Bu Miriam tidak mampu berkata-kata sama sekali. Dia langsung melompat keluar mobil, meraihku dan Emma ke dalam pelukannya yang gemetar. Seorang petugas bertanya bagaimana bisa dia kemari di saat parameter sudah dipasang mengelilingi kawasan ini, lalu seseorang melambai dari dalam mobil. Siapa pun itu, dia membungkam para polisi.

Bu Miriam mengucapkan terima kasih empat kali pada seseorang di dalam mobil dengan suara bergetar hebat, lalu empat kali lagi kepada petugas kepolisian sebelum mereka pergi.

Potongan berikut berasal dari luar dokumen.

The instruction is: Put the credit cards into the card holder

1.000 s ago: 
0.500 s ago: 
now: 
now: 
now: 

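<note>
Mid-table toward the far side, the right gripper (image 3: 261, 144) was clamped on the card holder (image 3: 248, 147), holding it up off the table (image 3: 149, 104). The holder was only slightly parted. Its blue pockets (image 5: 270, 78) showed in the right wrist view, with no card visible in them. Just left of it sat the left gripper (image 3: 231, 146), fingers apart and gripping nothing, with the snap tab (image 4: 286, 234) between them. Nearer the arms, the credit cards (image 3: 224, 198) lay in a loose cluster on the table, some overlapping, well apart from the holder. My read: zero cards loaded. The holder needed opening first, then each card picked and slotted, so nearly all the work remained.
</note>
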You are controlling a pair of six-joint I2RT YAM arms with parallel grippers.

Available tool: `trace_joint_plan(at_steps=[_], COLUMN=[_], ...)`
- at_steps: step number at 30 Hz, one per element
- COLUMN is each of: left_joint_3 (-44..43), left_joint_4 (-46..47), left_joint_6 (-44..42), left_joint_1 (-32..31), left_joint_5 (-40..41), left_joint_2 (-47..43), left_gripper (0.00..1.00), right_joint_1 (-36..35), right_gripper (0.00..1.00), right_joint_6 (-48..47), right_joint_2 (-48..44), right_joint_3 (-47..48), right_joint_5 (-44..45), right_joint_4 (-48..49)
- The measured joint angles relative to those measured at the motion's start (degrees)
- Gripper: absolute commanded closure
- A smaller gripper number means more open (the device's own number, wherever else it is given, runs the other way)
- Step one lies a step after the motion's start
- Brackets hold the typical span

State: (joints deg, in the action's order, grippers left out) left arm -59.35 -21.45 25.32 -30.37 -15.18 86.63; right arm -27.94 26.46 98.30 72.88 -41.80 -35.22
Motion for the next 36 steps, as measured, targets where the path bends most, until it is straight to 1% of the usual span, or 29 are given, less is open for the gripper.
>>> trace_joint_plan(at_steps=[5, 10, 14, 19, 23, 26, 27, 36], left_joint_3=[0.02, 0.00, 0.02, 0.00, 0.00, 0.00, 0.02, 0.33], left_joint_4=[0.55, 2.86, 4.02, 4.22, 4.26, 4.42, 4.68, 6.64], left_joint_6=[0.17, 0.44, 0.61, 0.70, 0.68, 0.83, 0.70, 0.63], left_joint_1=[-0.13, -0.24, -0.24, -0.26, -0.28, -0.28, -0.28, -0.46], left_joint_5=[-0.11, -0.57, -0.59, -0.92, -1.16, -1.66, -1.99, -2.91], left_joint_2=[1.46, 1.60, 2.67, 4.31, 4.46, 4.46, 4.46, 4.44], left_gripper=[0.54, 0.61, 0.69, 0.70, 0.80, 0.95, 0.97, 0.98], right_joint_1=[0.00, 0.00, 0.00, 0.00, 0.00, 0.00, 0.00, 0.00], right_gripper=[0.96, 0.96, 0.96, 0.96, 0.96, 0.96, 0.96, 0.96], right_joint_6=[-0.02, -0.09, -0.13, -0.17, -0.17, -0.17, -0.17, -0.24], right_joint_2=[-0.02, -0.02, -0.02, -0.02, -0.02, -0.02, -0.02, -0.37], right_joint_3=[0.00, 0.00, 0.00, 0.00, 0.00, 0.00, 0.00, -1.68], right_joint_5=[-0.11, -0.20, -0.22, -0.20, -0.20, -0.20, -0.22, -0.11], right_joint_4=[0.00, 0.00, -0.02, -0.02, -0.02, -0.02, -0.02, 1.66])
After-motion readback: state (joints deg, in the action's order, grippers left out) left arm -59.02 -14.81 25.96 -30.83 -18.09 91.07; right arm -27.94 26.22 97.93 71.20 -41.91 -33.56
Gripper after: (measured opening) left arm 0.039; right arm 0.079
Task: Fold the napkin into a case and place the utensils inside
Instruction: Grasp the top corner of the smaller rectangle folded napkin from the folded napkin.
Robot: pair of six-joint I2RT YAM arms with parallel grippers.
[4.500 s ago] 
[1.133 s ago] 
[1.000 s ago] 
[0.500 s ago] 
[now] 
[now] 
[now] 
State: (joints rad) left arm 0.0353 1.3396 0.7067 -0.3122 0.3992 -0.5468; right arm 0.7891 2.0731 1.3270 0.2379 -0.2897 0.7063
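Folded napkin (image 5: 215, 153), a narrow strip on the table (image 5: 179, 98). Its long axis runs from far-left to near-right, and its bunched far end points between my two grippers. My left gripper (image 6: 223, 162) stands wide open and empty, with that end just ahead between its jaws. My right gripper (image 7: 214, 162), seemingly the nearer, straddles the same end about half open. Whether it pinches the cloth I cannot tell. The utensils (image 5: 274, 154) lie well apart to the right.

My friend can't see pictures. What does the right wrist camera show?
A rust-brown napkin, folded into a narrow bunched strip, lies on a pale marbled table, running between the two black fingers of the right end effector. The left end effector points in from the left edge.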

Kami membarikade pintu terlebih dahulu, lalu membersihkan kekacauan di dalam rumah: perkakas dapur yang berjatuhan, lemari yang tengkurap, lipatan baju yang mesti dicuci ulang, kursi-kursi dan meja tergeser, rak sepatu dan isinya yang menggelimpang di depan pintu, kamarku yang mirip sarang burung gara-gara para penyusup tadi siang. Para penyusup itu sudah pergi entah ke mana.

Sambil menyapu lantai, aku menceritakan pada Bu Miriam tentang kronologi tadi siang: mobil terbalik, zombie, penyusup yang mencoba menyelamatkan diri ke dalam rumah kami, zombie lagi, pria asing yang juga berusaha menyelamatkan diri ke rumah kami, lebih banyak zombie, sampai akhirnya aku diselamatkan nenek tetangga. Bu Miriam menyimak tanpa bisa menyembunyikan rasa ngeri di wajahnya. Tangannya terus mendekapku beberapa kali dan matanya memerah menahan tangis.

"Tapi penyusupnya sudah kabur," kataku menenangkannya, "dan pria satunya yang masuk ke rumah kita saat aku keluar membawa Emma ... yah, sudah tewas. Para polisi yang mengantarku kemari membereskannya dan tidak mengizinkanku melihat mayatnya, jadi pasti keadaannya mengerikan sekali."

Setelah aku selesai, Bu Miriam yang kemudian bercerita. Serangan zombie rupanya terjadi di mana-mana. Di tempat Bu Miriam bekerja, bencana itu dimulai dari Gedung Prayitna yang siang tadi mengadakan perayaan nasional, lalu tragedi itu menjalar ke tempat-tempat ramai di sekitarnya, termasuk tempat Bu Miriam sedang mengajar kursus. Dia terkurung bersama 17 anak didiknya dan seorang guru lain sebelum kemudian berhasil dievakuasi.

"Yang mengantar dengan mobil tadi siapa?" tanyaku.

"Itu teman Pak Gun." kata Bu Miriam seraya membungkuk ke arahku penuh kerahasiaan. "Orang nomor satu di Nusa."

"Presiden Angkara?" Aku membelalak. Aku tahu Pak Gun memang berteman dengan Bapak Presiden, tetapi tetap saja ... pria berjas yang sayu dan karismatik itu mengantar Bu Miriam kemari rasanya sungguh tak terbayangkan.

"Bapak Presiden kita memang terkenal suka bepergian tanpa pengawalan ketat, Ilyas, karena itulah beliau sering dikritik para menteri sekaligus dicintai rakyat kecil. Tapi, tadi beliau bersama Kepala Polisi, Randall Duma—dia juga temannya Pak Gun. Mereka ada di Gedung Prayitna dan diungsikan ke bangunan tempatku mengajar. Kita pernah diundang ke rumah Pak Randall dua tahun lalu saat perayaan tahun baru, ingat? Tapi, kau menolak datang?"

"Ah, iya ...." Aku mengerjap malu. Gara-gara aku tak mau datang, Bu Miriam terpaksa melewatkan makan malam mewah untuk menemaniku di rumah. Akhirnya, hanya Pak Gun yang datang dan membawa pulang beberapa kue mahal yang bisa dibungkusnya diam-diam menggunakan tisu.

Karena tidak mau berlama-lama di topik itu, aku kabur bersama sapuku. Aku menyapu kamar Bu Miriam dan merapikan baju-bajunya yang sempat kubongkar.